● Exercise: From the first line to the last, retype the records exactly and skip the pictures.

====================

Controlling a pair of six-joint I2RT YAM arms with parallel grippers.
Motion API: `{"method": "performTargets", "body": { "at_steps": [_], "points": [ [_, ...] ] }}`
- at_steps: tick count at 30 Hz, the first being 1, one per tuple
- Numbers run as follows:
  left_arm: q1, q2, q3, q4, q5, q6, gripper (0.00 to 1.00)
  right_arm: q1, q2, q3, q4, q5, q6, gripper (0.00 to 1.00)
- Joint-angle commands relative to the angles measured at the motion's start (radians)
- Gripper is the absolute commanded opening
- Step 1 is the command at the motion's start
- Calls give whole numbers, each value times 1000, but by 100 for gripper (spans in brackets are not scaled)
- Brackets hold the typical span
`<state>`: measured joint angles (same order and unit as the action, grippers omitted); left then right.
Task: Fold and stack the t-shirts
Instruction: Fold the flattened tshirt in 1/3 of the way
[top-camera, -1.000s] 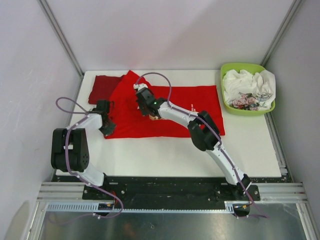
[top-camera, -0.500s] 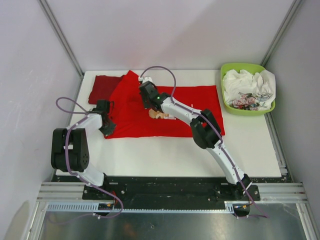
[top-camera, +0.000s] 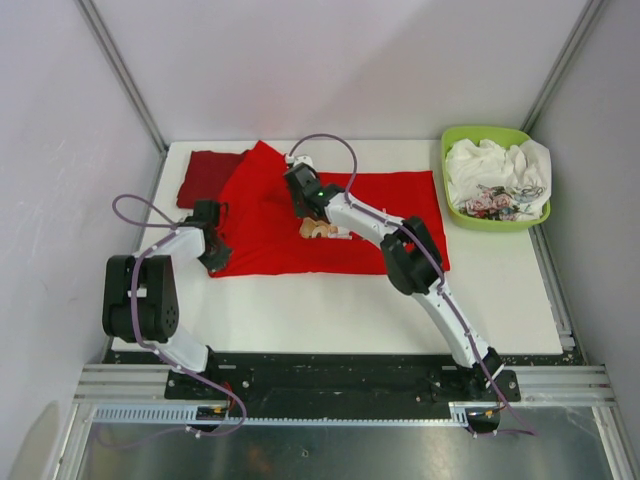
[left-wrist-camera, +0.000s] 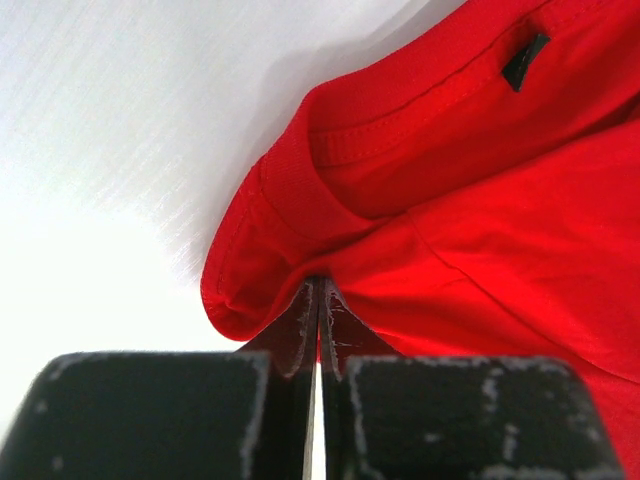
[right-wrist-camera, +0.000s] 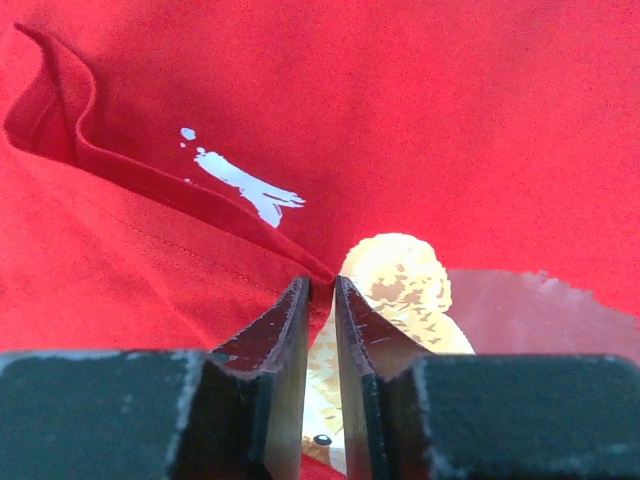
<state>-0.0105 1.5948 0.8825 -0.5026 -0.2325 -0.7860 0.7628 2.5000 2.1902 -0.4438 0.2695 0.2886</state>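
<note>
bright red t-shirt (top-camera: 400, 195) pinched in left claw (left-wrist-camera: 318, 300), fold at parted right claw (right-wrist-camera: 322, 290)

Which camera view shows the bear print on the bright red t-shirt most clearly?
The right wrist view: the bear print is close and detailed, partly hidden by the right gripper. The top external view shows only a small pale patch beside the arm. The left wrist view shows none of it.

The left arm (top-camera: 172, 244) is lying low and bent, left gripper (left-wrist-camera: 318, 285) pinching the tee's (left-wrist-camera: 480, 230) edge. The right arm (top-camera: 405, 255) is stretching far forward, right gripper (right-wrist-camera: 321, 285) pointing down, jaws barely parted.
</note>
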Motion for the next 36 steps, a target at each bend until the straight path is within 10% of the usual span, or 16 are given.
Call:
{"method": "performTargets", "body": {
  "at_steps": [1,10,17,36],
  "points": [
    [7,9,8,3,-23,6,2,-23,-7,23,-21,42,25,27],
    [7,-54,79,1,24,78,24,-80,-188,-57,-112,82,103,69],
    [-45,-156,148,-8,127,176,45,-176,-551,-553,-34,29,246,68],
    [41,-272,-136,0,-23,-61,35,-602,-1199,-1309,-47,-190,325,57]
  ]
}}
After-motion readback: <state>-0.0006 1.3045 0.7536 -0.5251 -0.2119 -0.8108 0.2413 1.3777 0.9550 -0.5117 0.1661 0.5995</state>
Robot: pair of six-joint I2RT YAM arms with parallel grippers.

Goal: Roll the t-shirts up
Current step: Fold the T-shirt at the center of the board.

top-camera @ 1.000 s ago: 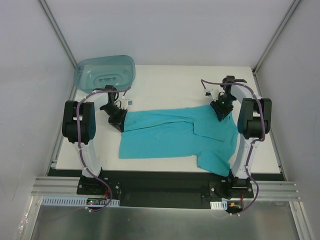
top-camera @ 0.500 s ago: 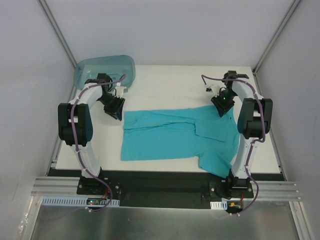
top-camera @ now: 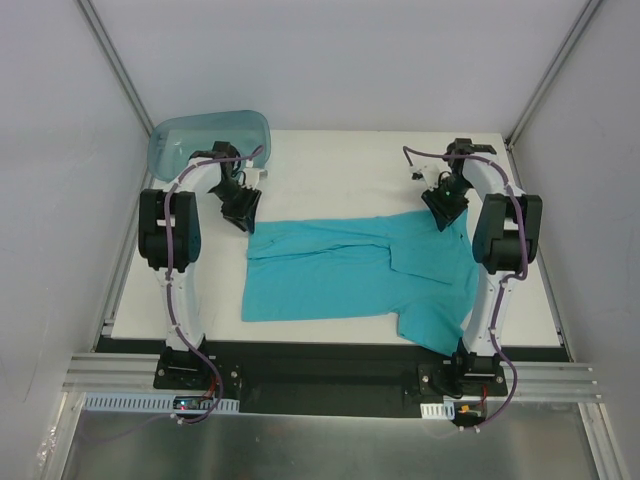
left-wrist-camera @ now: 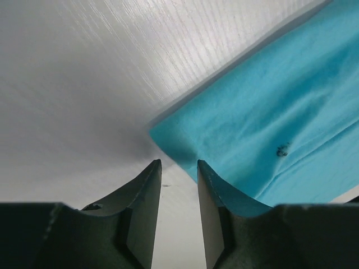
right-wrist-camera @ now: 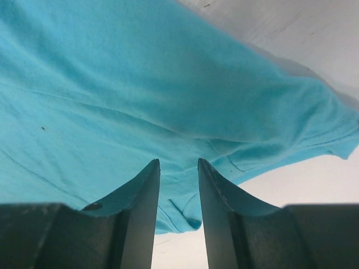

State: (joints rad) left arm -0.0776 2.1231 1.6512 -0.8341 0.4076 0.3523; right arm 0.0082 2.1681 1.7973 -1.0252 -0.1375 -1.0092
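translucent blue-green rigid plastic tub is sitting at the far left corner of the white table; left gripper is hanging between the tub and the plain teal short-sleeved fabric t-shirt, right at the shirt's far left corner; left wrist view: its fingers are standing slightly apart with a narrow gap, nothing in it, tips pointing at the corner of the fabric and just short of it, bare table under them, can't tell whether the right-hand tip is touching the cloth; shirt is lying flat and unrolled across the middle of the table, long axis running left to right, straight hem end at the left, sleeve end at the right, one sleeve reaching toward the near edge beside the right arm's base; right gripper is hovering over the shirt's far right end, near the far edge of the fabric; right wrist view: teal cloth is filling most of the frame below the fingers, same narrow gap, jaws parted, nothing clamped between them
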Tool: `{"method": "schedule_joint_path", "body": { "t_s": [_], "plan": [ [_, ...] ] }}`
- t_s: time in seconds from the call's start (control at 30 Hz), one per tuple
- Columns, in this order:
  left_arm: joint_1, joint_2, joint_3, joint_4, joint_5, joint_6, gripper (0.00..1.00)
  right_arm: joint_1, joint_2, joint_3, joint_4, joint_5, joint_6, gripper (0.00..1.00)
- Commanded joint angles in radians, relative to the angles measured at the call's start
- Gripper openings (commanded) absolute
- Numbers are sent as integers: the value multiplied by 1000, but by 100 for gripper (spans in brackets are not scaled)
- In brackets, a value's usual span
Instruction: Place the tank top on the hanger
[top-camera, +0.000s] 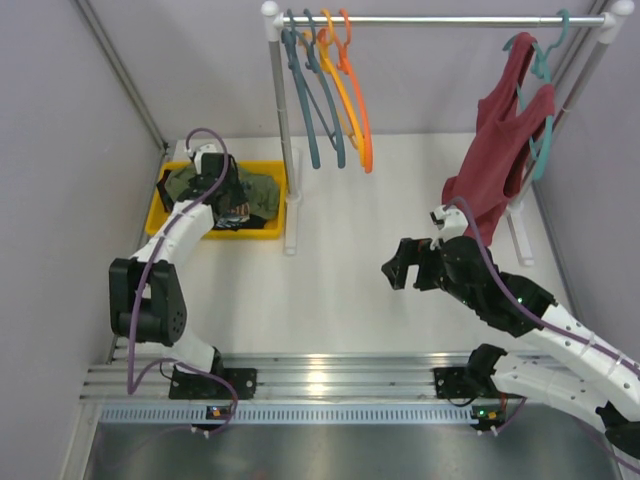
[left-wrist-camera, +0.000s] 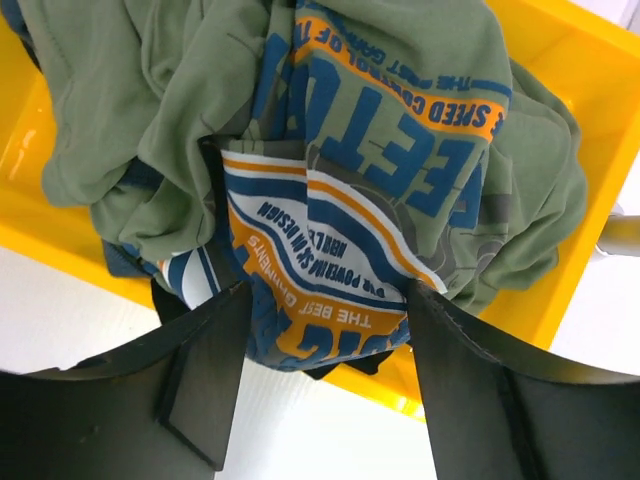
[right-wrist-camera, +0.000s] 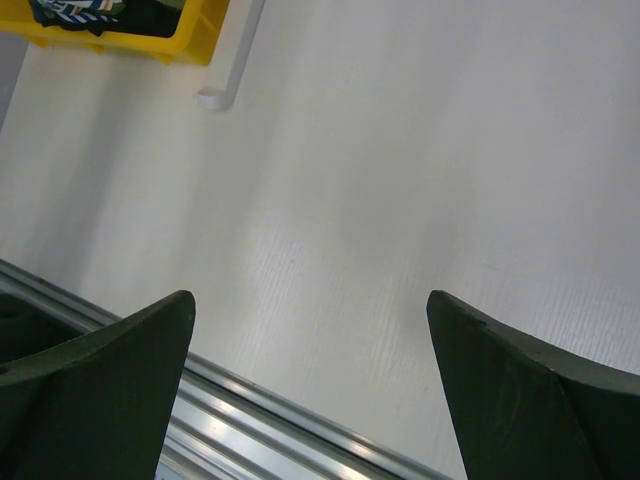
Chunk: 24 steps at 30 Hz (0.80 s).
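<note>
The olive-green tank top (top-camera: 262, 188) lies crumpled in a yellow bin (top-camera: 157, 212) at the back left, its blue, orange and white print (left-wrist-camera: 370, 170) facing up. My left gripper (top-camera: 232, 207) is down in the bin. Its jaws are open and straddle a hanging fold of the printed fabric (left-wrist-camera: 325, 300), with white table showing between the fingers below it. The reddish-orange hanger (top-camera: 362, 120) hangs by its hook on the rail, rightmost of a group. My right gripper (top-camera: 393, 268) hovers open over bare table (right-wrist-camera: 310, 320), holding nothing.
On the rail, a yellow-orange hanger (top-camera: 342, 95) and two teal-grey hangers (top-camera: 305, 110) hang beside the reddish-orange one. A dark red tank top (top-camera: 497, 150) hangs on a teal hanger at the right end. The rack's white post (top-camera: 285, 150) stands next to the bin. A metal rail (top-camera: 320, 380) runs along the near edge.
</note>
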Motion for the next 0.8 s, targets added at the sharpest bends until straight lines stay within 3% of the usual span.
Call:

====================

● Answer to this problem:
Controlling a pair of six-joint I2RT YAM arms with parallel grippers.
Motion API: `{"method": "performTargets", "body": { "at_steps": [_], "points": [ [_, ...] ] }}`
- at_steps: tick count at 30 Hz, the first being 1, one per tuple
- Numbers run as follows:
  left_arm: q1, q2, q3, q4, q5, q6, gripper (0.00 to 1.00)
  right_arm: q1, q2, q3, q4, q5, q6, gripper (0.00 to 1.00)
- Joint-angle commands relative to the angles measured at the motion's start (radians)
- Gripper is the absolute commanded opening
- Step 1 is the command at the motion's start
- Calls give whole numbers, each value times 1000, but by 100 for gripper (spans in brackets are not scaled)
- Brackets hold the typical span
`<state>`: measured joint angles (same order and unit as the action, grippers omitted); left then right.
Task: Fold and stack the t-shirts
Instruction: Fold the flattened tshirt in 1/3 of the way
[top-camera, -1.000s] 
[top-camera, -0.500s] 
[top-camera, +0.000s] 
[left-wrist-camera, +0.000s] 
[right-wrist-camera, +0.000s] 
<state>-0.0105 1.5948 0.8825 -0.5026 -0.2325 -0.7860 0.7628 2.5000 2.1902 -0.4438 0.2695 0.2886</state>
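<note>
bright red t-shirt (top-camera: 400, 195) pinched in left claw (left-wrist-camera: 318, 300), fold at parted right claw (right-wrist-camera: 322, 290)

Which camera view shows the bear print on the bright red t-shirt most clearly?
The right wrist view: the bear print is close and detailed, partly hidden by the right gripper. The top external view shows only a small pale patch beside the arm. The left wrist view shows none of it.

The left arm (top-camera: 172, 244) is lying low and bent, left gripper (left-wrist-camera: 318, 285) pinching the tee's (left-wrist-camera: 480, 230) edge. The right arm (top-camera: 405, 255) is stretching far forward, right gripper (right-wrist-camera: 321, 285) pointing down, jaws barely parted.
</note>
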Motion for the next 36 steps, a target at each bend until the straight path is within 10% of the usual span, or 16 are given.
Call:
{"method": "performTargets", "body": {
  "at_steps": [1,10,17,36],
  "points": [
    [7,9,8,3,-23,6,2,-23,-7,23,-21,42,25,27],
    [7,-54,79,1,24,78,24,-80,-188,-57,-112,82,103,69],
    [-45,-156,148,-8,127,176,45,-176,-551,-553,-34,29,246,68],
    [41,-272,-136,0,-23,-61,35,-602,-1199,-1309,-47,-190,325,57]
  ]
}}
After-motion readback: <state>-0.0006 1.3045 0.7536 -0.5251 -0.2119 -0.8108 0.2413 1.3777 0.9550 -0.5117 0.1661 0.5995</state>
Robot: pair of six-joint I2RT YAM arms with parallel grippers.

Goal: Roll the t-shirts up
Current step: Fold the T-shirt at the center of the board.

top-camera @ 1.000 s ago: 
top-camera @ 0.500 s ago: 
top-camera @ now: 
left-wrist-camera @ now: 
right-wrist-camera @ now: 

State: (joints rad) left arm -0.0776 2.1231 1.6512 -0.8341 0.4076 0.3523; right arm 0.0082 2.1681 1.7973 -1.0252 -0.1375 -1.0092
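translucent blue-green rigid plastic tub is sitting at the far left corner of the white table; left gripper is hanging between the tub and the plain teal short-sleeved fabric t-shirt, right at the shirt's far left corner; left wrist view: its fingers are standing slightly apart with a narrow gap, nothing in it, tips pointing at the corner of the fabric and just short of it, bare table under them, can't tell whether the right-hand tip is touching the cloth; shirt is lying flat and unrolled across the middle of the table, long axis running left to right, straight hem end at the left, sleeve end at the right, one sleeve reaching toward the near edge beside the right arm's base; right gripper is hovering over the shirt's far right end, near the far edge of the fabric; right wrist view: teal cloth is filling most of the frame below the fingers, same narrow gap, jaws parted, nothing clamped between them
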Tool: `{"method": "schedule_joint_path", "body": { "t_s": [_], "plan": [ [_, ...] ] }}`
- t_s: time in seconds from the call's start (control at 30 Hz), one per tuple
- Columns, in this order:
  left_arm: joint_1, joint_2, joint_3, joint_4, joint_5, joint_6, gripper (0.00..1.00)
  right_arm: joint_1, joint_2, joint_3, joint_4, joint_5, joint_6, gripper (0.00..1.00)
- Commanded joint angles in radians, relative to the angles measured at the call's start
- Gripper openings (commanded) absolute
- Numbers are sent as integers: the value multiplied by 1000, but by 100 for gripper (spans in brackets are not scaled)
- In brackets, a value's usual span
Instruction: Place the tank top on the hanger
[top-camera, +0.000s] 
[left-wrist-camera, +0.000s] 
[right-wrist-camera, +0.000s] 
Chunk: 24 steps at 30 Hz (0.80 s).
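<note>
The olive-green tank top (top-camera: 262, 188) lies crumpled in a yellow bin (top-camera: 157, 212) at the back left, its blue, orange and white print (left-wrist-camera: 370, 170) facing up. My left gripper (top-camera: 232, 207) is down in the bin. Its jaws are open and straddle a hanging fold of the printed fabric (left-wrist-camera: 325, 300), with white table showing between the fingers below it. The reddish-orange hanger (top-camera: 362, 120) hangs by its hook on the rail, rightmost of a group. My right gripper (top-camera: 393, 268) hovers open over bare table (right-wrist-camera: 310, 320), holding nothing.
On the rail, a yellow-orange hanger (top-camera: 342, 95) and two teal-grey hangers (top-camera: 305, 110) hang beside the reddish-orange one. A dark red tank top (top-camera: 497, 150) hangs on a teal hanger at the right end. The rack's white post (top-camera: 285, 150) stands next to the bin. A metal rail (top-camera: 320, 380) runs along the near edge.
</note>
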Motion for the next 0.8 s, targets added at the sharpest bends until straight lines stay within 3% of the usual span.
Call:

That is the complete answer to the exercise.